--- THE DATA Enclosed Below ---
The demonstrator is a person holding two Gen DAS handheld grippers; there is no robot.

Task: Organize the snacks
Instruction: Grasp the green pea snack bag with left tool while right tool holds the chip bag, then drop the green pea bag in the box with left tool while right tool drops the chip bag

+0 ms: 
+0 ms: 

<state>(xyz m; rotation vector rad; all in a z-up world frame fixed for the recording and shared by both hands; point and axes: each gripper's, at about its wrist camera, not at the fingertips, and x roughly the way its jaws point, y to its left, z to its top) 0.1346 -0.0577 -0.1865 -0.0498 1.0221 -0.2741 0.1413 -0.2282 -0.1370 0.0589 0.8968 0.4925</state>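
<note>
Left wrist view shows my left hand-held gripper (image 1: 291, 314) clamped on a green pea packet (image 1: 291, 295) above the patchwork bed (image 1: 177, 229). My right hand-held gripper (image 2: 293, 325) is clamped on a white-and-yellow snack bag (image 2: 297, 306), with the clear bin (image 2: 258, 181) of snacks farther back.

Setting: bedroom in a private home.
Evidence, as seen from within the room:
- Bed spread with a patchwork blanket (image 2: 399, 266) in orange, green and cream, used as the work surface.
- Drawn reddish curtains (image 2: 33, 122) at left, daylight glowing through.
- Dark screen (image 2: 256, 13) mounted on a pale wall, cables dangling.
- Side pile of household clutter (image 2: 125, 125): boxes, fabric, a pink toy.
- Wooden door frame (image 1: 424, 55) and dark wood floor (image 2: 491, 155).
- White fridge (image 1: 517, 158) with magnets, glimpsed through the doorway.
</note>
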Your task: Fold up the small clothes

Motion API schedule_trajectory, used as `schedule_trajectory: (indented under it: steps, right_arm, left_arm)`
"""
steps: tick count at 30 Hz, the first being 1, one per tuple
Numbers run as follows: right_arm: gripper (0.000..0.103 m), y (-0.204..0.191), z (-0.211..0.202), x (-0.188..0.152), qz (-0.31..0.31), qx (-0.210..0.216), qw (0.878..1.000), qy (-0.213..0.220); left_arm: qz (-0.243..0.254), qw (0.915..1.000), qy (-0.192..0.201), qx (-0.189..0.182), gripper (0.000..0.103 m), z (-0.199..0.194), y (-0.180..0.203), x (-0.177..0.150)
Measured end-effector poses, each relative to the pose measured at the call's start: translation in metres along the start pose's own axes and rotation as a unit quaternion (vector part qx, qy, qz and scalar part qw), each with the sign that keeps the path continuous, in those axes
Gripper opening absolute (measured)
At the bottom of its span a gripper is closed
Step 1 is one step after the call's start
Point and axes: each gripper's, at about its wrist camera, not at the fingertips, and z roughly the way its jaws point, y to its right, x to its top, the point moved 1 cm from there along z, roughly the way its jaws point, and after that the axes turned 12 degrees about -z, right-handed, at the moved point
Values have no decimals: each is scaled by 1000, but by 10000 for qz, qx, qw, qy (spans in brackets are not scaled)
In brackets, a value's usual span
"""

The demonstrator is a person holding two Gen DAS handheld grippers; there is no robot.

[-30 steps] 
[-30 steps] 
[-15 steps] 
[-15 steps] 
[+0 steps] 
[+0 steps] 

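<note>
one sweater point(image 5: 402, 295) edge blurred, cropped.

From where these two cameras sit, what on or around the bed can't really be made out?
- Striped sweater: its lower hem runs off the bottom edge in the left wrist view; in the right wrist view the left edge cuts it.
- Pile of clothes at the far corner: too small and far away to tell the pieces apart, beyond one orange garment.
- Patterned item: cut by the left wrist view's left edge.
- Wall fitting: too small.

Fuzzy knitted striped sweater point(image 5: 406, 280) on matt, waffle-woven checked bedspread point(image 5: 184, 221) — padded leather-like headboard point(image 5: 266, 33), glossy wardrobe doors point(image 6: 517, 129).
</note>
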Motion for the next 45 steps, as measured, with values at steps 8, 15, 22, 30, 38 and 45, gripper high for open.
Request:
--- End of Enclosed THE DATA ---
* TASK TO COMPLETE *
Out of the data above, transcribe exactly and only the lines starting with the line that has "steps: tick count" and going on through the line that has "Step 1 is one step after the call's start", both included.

* OUTPUT OF THE EXERCISE *
steps: tick count at 30 Hz, the first being 1, one per tuple
Numbers run as follows: right_arm: gripper (0.000..0.103 m), y (-0.204..0.191), z (-0.211..0.202), x (-0.188..0.152), qz (-0.31..0.31), qx (-0.210..0.216), qw (0.878..1.000), qy (-0.213..0.220); left_arm: qz (-0.243..0.254), qw (0.915..1.000), qy (-0.192..0.201), qx (-0.189..0.182), gripper (0.000..0.103 m), z (-0.199..0.194), y (-0.180..0.203), x (-0.177..0.150)
Measured end-effector poses, each relative to the pose measured at the call's start: translation in metres along the start pose's own axes and rotation as a unit quaternion (vector part qx, qy, qz and scalar part qw), each with the sign that keeps the path continuous, in those axes
Gripper opening absolute (measured)
At the bottom of its span a gripper is closed
Step 1 is one step after the call's start

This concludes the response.